Overview
The gsm.datasim package provides functionality to produce sample data for use in the testing and development of applications and packages related to Risk-Based Quality Monitoring (RBQM) of Clinical Trials. Given inputs regarding the synthetic Study’s desired ID, Participant Count, Site Count, Snapshot Count, and the Key Risk Indicators to be constructed, the package generates data pertaining to:
- Participant demographics
- Adverse effects
- Trial discontinuation
- Lab results
- Visit information
- Study and site location
- I/E criteria
- Study metadata
By Default, the package constructs data that would create all KRIs that are available in the {gsm}
package.
Installation *Temporarily broken due to repo permissions issue*
You can install the development version of gsm.datasim from GitHub with:
# install.packages("pak")
pak::pak("Gilead-BioStats/gsm.datasim@dev")
Sample Code
# Generate raw data using specified parameters
data <- raw_data_generator(ParticipantCount = 100, SiteCount = 10, StudyID = "Study01", SnapshotCount = 5)

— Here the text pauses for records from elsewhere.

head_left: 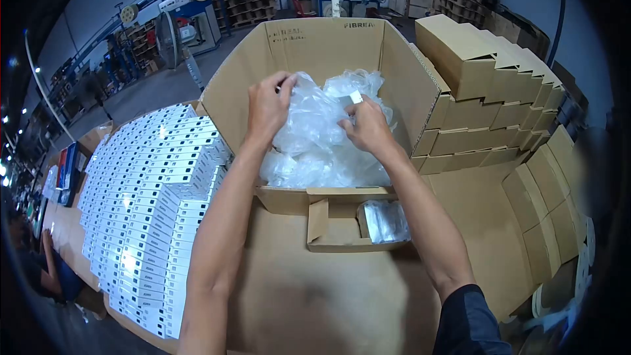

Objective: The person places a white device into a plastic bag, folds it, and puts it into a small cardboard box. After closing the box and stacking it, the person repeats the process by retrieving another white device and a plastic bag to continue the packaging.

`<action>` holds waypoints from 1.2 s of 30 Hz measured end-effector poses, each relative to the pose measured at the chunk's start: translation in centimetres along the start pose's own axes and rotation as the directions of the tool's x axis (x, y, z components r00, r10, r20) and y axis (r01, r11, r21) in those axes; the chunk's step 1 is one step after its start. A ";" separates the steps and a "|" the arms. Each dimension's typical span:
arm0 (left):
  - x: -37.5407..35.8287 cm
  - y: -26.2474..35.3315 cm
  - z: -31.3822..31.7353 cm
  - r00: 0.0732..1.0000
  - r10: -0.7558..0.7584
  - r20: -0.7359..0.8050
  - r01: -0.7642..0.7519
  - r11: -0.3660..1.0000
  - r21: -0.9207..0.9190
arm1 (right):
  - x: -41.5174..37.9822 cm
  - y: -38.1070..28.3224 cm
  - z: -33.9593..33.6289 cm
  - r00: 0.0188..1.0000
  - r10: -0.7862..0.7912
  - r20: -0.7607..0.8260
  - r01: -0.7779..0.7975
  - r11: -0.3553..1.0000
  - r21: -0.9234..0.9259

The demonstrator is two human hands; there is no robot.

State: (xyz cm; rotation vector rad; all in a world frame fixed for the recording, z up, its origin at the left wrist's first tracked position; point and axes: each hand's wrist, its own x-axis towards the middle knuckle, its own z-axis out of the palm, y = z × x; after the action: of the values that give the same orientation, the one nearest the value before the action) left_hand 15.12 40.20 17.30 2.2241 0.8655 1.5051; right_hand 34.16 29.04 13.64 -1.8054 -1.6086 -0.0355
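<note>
Over a large open cardboard box (325, 36), both of my hands are among crumpled clear plastic bags (322, 161). My left hand (269, 105) is closed, its fingers pinching the edge of a clear plastic bag (305, 115) lifted above the heap. At the right side of the heap, my right hand (369, 125) has its fingers curled, with a small white piece (356, 96) showing at the fingertips. What that piece belongs to I cannot make out. In front of the large box stands a small open carton (322, 227) with a clear-wrapped item (386, 221) inside.
Stacked white slotted boxes (151, 223) fill the left side of the table (328, 309). Folded brown cartons (486, 118) are piled at the right, with more cartons (545, 190) nearer. A co-worker's arm (49, 256) shows at far left. Machinery (190, 20) stands behind.
</note>
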 end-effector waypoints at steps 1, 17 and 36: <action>0.4 0.8 -0.6 0.997 -0.070 -0.020 0.069 0.997 -0.029 | -0.4 -0.2 -0.4 0.998 0.045 0.040 -0.043 0.999 -0.031; -1.2 8.5 -6.5 0.983 0.137 0.125 -0.114 0.978 -0.175 | -3.6 -8.7 -9.3 0.975 -0.223 -0.015 0.222 0.962 0.157; -33.3 23.1 -12.1 0.766 -0.643 0.001 0.575 0.684 -0.450 | -36.5 -16.7 -5.7 0.942 0.326 -0.077 -0.129 0.567 0.814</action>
State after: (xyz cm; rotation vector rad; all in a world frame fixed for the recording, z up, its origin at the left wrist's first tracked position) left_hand 2.37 0.36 11.09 1.3121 1.0652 1.3628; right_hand 13.63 -5.66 9.05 -1.1933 -0.9452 0.5252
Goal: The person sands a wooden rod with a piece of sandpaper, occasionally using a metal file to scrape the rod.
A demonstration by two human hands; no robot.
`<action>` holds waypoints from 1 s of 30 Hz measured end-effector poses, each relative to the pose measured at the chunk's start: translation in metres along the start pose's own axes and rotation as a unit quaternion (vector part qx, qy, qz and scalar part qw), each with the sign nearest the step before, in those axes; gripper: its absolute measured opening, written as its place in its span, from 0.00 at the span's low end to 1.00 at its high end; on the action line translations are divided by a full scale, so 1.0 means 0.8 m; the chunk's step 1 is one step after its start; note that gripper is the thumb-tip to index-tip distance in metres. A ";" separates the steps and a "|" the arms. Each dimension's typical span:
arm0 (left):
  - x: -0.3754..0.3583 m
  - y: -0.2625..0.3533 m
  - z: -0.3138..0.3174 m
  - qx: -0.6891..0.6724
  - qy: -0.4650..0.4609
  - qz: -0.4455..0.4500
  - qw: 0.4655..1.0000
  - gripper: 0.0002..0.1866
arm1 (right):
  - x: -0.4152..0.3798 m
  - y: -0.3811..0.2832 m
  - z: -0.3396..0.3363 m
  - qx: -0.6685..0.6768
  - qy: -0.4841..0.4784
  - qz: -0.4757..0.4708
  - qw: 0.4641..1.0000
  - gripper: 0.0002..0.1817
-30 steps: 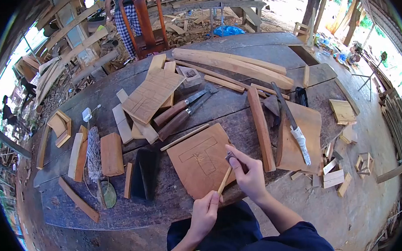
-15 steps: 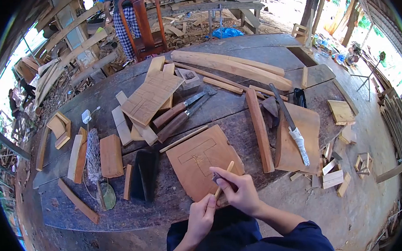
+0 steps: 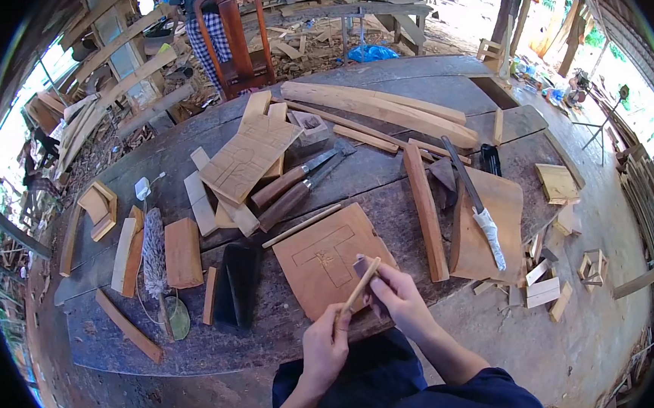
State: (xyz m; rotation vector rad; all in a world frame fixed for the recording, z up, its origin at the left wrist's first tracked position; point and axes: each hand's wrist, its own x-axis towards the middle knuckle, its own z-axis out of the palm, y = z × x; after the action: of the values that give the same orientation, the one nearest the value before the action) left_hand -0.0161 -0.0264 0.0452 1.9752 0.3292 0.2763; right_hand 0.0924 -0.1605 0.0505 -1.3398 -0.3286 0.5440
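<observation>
A thin wooden stick point(image 3: 361, 286) slants up from my left hand point(image 3: 325, 350), whose fingers are closed around its lower end. My right hand point(image 3: 404, 303) is closed near the stick's upper end, pinching a small dark, flat piece point(image 3: 360, 265) against its side; that piece's material is unclear. Beneath and beyond both hands lies a square wooden board point(image 3: 308, 266) with a T-shaped outline drawn on it and a small carved patch in the middle. Another thin stick point(image 3: 302, 226) rests along the board's far edge.
Two chisels point(image 3: 288, 195) lie beyond the board by a carved wooden panel point(image 3: 252, 158). To the left are a black case point(image 3: 236, 286), a wood block point(image 3: 183, 253) and a brush point(image 3: 153, 254). A cloth-wrapped blade point(image 3: 486, 227) rests on a curved board at right. A person point(image 3: 205, 38) stands behind a chair point(image 3: 236, 43).
My right hand has shifted up and to the right, bringing the small dark piece nearer the stick's upper end. My left hand keeps its hold, and the stick has risen slightly.
</observation>
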 end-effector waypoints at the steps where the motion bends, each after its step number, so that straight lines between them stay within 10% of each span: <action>1: 0.003 -0.002 -0.003 0.041 0.023 0.010 0.999 0.09 | -0.003 0.000 0.002 0.012 -0.024 0.022 0.999 0.22; 12: 0.001 -0.017 -0.001 0.095 0.027 0.068 0.993 0.07 | -0.018 0.000 0.005 0.070 -0.067 0.162 0.982 0.22; 30: 0.000 -0.016 0.004 0.104 0.016 0.009 0.994 0.07 | -0.017 0.019 0.001 0.017 -0.063 0.091 0.994 0.20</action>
State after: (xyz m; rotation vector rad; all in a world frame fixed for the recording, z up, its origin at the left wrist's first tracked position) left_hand -0.0166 -0.0239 0.0320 2.1804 0.3735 0.2948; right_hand 0.0780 -0.1658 0.0373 -1.3124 -0.3004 0.7866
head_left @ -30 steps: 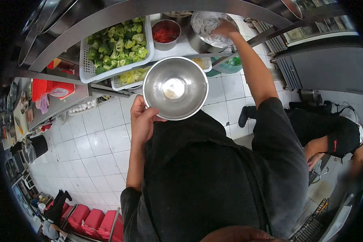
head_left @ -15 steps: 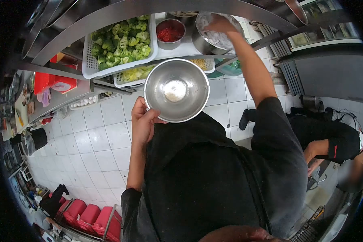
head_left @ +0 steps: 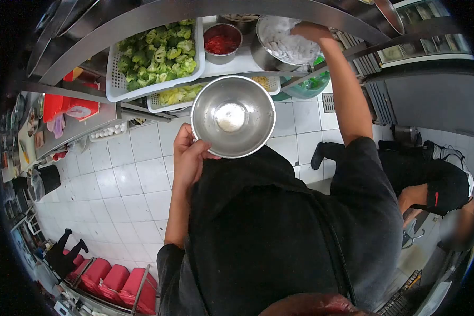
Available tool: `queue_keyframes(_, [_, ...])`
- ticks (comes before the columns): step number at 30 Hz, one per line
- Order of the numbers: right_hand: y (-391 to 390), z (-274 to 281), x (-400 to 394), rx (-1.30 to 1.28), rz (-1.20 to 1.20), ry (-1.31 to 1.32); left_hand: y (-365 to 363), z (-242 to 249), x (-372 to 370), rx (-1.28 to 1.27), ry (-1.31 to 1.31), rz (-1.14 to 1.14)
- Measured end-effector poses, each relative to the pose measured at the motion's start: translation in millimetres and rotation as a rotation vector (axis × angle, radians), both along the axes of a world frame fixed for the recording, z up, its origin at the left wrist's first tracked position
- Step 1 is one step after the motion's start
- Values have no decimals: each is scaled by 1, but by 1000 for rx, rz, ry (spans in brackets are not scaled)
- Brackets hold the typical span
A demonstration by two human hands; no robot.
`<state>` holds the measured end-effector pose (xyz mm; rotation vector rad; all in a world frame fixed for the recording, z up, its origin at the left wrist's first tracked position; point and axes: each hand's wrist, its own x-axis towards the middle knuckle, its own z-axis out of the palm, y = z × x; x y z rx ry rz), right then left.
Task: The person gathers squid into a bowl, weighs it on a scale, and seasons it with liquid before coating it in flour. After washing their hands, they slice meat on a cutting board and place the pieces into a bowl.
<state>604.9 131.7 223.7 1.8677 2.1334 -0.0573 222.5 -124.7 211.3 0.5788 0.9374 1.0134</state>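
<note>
My left hand (head_left: 191, 152) grips the near-left rim of a round steel bowl (head_left: 250, 118), thumb over the edge. The bowl is tilted towards me and holds only a few small specks on its bottom. At the upper right my right hand (head_left: 312, 31) is at a steel pot (head_left: 263, 57) lined with a clear plastic bag (head_left: 282, 45). Its fingers are closed at the bag's far right edge; the fingertips are partly hidden. What lies under the plastic is not clear.
On the shelf stand a white basket of broccoli (head_left: 158, 55) and a small pot of chopped red pepper (head_left: 221, 43). Lower down are a tray of pale green vegetables (head_left: 176, 96) and a green container (head_left: 305, 88). A steel rail (head_left: 205, 8) crosses above. A co-worker (head_left: 432, 181) bends at the right.
My right hand has moved from inside the pot to the right, and the plastic now spreads further over the rim. The bowl has shifted very slightly right. A distant person at lower left has moved.
</note>
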Motion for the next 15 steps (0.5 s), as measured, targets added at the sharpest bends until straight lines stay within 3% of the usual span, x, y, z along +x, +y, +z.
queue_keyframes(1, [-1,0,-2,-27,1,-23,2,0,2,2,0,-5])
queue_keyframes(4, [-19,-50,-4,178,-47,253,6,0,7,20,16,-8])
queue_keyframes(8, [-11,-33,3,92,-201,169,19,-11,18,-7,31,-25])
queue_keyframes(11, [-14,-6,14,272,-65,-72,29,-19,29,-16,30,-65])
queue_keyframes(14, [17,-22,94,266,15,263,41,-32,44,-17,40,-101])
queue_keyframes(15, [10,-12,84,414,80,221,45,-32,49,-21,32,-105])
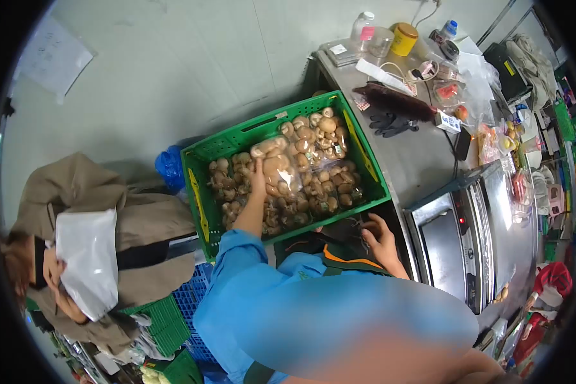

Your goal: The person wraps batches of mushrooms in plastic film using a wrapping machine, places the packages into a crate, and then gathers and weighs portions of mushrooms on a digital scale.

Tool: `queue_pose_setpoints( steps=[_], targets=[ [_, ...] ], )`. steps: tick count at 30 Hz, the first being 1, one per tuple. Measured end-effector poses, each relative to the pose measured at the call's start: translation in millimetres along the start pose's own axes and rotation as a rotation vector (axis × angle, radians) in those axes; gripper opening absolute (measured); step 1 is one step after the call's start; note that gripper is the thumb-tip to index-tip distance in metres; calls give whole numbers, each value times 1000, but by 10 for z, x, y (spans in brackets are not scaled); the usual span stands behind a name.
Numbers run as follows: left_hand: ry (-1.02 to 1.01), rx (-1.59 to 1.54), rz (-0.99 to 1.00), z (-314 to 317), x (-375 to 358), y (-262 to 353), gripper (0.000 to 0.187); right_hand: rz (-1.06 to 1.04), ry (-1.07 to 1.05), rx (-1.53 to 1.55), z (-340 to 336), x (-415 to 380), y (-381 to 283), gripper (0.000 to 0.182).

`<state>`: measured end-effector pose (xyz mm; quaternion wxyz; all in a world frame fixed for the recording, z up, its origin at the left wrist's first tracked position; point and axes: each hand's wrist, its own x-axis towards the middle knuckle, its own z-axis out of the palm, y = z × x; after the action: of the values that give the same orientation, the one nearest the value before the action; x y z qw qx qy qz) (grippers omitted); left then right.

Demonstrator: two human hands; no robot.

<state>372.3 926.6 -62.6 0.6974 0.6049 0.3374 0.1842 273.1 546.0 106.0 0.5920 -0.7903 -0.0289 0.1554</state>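
A green plastic crate holds several clear-wrapped packs of brown mushrooms. My left hand reaches into it, with its fingers closed at the edge of one mushroom pack that lies higher than the others. Part of the grip is hidden behind the wrapped mushrooms. Outside the crate's near right corner, my right hand has its fingers bent and apart, with nothing seen in them. It is close to a dark apron with an orange stripe.
To the right, a steel table bears black gloves, a dark brush, a yellow jar and a wrapping machine. At left, another person in a brown coat holds a white sheet. Blue and green crates stand below.
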Motion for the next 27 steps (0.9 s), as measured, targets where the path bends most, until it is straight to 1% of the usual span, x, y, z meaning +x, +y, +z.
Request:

# Generate raw data using specified parameters and Mappings
data <- raw_data_generator(ParticipantCount = 100,
SiteCount = 10,
StudyID = "Study01",
SnapshotCount = 5,
workflow_path = "workflow/1_mappings",
mappings = c("Raw_STUDY", "Raw_SITE", "Raw_SUBJ", "Raw_ENROLL",)
# Generate raw data using a template file (currently it runs on a smaller template but not always on a larger one),
# this is our current goto sim process:
data <- raw_data_generator(template_path = "~/gsm.datasim/data-raw/small_template.csv")
See inst/examples/run_gsm_workflows.R
for a script to run all gsm workflows using data generated from raw_data_generator
. Result will be all analysis and reporting data along with html report outputs.